At the moment it may seem that the marriage will only affect the two who are wedded, but in the long run it has a negative impact on the country as a whole as it contributes to our nation’s poverty.

It is absurd to have standing laws that only help make a dent in the future of adolescents and in the future of our country.

Not only does child marriage affect America’s education, but some cases also appears to violate basic human rights.

For example, as also reported by The New York Times, there was a case in which a judge approved the marriage of a 10-year-old boy to an 18-year-old woman.
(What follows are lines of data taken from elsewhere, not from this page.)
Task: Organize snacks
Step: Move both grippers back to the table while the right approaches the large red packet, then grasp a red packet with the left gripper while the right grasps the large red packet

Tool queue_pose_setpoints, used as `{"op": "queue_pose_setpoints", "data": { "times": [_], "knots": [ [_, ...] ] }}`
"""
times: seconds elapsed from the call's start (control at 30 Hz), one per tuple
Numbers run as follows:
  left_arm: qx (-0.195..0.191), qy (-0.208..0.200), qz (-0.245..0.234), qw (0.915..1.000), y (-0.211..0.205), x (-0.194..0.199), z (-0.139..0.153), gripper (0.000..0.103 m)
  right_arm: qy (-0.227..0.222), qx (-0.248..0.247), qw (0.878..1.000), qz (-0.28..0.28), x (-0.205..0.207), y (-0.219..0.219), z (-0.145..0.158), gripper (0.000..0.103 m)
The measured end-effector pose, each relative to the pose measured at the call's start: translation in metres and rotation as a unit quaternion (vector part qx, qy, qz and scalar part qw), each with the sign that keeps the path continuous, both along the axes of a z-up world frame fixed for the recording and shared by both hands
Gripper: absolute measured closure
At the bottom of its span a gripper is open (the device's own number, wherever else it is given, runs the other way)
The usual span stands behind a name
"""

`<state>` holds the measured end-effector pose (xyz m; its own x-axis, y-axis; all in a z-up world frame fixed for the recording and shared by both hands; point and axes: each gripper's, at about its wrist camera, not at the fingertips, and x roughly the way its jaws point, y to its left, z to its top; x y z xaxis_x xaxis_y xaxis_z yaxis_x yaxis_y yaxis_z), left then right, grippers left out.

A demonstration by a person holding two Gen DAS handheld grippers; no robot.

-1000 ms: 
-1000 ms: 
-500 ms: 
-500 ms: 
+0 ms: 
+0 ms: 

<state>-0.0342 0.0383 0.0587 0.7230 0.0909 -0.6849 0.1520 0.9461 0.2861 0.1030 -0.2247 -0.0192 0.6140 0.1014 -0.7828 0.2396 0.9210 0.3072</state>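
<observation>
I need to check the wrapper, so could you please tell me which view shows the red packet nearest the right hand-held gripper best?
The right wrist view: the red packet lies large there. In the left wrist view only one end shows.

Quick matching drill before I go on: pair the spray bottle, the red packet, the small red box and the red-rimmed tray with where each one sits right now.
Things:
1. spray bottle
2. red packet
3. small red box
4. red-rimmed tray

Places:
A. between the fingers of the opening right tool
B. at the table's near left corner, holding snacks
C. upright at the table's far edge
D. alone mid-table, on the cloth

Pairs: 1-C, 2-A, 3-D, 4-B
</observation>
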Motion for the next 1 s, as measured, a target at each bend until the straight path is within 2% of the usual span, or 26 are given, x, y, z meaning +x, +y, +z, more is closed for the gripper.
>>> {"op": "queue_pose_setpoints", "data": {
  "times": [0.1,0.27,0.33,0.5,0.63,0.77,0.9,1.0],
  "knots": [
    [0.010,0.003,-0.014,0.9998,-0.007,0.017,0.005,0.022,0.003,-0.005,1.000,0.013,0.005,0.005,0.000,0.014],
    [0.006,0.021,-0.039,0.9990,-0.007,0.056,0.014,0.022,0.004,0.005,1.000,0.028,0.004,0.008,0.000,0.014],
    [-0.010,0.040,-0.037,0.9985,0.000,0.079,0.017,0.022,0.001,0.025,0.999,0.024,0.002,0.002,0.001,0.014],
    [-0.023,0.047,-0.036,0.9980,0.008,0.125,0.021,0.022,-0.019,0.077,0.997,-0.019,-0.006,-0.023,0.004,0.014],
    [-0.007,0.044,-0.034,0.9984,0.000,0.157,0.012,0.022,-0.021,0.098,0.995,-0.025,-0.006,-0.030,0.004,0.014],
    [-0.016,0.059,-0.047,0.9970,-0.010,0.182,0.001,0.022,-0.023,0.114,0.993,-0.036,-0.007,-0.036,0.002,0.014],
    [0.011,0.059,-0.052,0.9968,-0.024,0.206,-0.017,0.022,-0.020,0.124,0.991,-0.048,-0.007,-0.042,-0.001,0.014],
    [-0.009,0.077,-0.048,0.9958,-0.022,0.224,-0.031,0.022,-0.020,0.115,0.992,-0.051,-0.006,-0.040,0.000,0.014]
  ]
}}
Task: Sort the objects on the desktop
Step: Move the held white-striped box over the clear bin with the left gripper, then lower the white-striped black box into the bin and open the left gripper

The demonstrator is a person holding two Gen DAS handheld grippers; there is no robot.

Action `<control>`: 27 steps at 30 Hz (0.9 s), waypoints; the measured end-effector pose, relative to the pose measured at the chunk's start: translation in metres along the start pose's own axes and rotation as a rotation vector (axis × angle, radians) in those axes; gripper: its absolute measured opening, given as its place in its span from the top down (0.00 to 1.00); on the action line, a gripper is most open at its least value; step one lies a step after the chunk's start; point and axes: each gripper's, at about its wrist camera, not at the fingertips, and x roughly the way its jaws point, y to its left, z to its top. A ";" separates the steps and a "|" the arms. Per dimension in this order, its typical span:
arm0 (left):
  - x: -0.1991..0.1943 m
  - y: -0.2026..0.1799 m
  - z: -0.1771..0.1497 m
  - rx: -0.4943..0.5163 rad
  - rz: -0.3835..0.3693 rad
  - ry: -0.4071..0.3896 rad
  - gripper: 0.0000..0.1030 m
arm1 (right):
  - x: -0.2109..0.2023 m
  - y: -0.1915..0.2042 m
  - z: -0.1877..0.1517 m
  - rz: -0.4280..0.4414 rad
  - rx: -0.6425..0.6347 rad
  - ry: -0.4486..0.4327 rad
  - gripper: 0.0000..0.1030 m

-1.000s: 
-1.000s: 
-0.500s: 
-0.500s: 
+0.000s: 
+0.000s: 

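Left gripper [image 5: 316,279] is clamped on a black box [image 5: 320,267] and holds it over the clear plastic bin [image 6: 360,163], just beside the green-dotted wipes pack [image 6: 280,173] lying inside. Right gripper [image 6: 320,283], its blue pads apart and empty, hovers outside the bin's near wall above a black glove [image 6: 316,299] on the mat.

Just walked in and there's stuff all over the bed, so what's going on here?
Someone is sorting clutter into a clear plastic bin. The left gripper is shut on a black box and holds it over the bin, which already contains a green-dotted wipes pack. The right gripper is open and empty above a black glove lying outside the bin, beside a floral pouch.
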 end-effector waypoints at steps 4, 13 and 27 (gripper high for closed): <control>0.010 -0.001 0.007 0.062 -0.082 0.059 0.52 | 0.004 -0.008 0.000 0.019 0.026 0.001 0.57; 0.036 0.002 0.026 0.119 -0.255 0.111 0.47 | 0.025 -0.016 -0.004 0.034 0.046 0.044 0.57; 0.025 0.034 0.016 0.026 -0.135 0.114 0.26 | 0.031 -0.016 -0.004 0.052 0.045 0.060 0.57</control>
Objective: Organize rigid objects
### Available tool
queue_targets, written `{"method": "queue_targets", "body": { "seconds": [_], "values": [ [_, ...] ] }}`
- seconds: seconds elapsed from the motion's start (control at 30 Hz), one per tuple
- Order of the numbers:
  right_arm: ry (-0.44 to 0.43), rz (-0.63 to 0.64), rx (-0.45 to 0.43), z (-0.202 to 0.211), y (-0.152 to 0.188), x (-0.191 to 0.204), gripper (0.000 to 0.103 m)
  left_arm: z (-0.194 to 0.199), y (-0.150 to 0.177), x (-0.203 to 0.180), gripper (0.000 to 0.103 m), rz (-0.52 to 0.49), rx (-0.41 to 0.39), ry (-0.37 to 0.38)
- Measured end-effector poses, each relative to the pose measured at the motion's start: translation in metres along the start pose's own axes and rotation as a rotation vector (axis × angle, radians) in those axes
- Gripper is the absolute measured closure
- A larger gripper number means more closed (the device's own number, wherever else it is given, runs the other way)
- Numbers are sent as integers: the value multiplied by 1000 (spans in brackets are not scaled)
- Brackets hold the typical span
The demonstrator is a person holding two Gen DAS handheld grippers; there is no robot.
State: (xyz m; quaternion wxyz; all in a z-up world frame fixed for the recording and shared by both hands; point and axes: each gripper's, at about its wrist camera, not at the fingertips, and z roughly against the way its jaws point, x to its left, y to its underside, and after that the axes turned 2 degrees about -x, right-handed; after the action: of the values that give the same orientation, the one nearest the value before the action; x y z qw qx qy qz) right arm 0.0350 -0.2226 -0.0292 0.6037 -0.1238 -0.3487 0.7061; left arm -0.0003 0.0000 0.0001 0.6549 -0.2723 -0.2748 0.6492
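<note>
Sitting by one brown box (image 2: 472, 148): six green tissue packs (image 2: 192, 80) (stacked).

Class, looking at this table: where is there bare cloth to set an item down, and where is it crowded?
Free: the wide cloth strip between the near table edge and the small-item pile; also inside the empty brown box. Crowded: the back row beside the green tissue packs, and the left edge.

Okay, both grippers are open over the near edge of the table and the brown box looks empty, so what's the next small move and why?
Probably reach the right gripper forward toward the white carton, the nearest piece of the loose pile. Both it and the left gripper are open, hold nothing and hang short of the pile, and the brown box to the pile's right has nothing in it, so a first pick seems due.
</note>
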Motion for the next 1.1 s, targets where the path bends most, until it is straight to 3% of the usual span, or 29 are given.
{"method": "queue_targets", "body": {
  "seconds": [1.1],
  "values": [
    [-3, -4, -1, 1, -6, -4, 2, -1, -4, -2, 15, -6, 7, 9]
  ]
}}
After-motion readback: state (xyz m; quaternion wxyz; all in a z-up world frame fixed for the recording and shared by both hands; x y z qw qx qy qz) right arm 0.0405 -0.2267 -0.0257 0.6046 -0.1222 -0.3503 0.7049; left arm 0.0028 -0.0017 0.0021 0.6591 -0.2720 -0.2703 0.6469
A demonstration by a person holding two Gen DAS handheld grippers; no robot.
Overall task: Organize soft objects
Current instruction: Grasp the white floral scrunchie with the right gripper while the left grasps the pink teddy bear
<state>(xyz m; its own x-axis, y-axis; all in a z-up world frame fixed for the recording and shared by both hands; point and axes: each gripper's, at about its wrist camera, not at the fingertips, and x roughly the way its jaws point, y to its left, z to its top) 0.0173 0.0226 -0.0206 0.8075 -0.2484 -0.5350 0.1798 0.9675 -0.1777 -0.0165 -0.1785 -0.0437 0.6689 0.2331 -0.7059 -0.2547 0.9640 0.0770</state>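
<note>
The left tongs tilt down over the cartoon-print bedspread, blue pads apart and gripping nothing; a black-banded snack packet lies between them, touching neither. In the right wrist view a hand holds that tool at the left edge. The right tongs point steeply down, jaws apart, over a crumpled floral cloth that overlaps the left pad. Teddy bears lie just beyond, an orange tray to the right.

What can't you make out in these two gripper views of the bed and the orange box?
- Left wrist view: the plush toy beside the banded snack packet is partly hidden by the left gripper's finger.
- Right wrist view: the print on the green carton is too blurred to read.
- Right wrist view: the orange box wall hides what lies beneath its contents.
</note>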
Another situation showed judicial approval for a 12-year-old girl to marry a 25-year-old man.

It cannot be assumed that a 10-year-old child knows enough about love, marriage and commitment to actually want to marry a person 8 years his or her senior.

What factors could have possibly convinced a judge that marriage is the best future for a 10 or 12-year-old child?

These marriages come off as a form of pedophilia.

The age of sexual consent varies between 16-18 years of age depending on states, and any sexual relations involving a person below the legal age would be considered statutory rape.

It is nonsensical to say that a person younger than 16 cannot consent to having sex, but can consent to marriage—one of the biggest forms of commitment.

Plenty of the cases actually seem to demonstrate forced marriage.

Data gathered by the Tahirih Justice Center showed that from 2009 to 2011 there were about 3,000 known or suspected forced-marriage cases, many of which involved girls under 18 years of age.

It isn’t very probable that a 12-year-old girl came up with the idea of marrying a 25-year-old man all by herself, but was rather controlled by her parents or her parents were controlled by her future spouse into doing it.

There are many American organizations that work toward helping girls who are in forced marriages in other countries, but we are overlooking the fact that our own country has flaws in the laws surrounding marriage.

The way in which these laws are set up do not protect minors’ human rights, considering some are too young to even know what they’re getting themselves into.

Marriage is basically a contract that these minors most likely cannot fully comprehend yet.

Instead of only focusing on helping girls from other countries get their lives back from forced marriages, we need to open our eyes and realize the damage that our own laws are causing.

Even though child marriage isn’t as big of a problem in the U.S. as it is in other countries, it doesn’t mean that we should keep shrugging the issue off until it actually becomes more serious.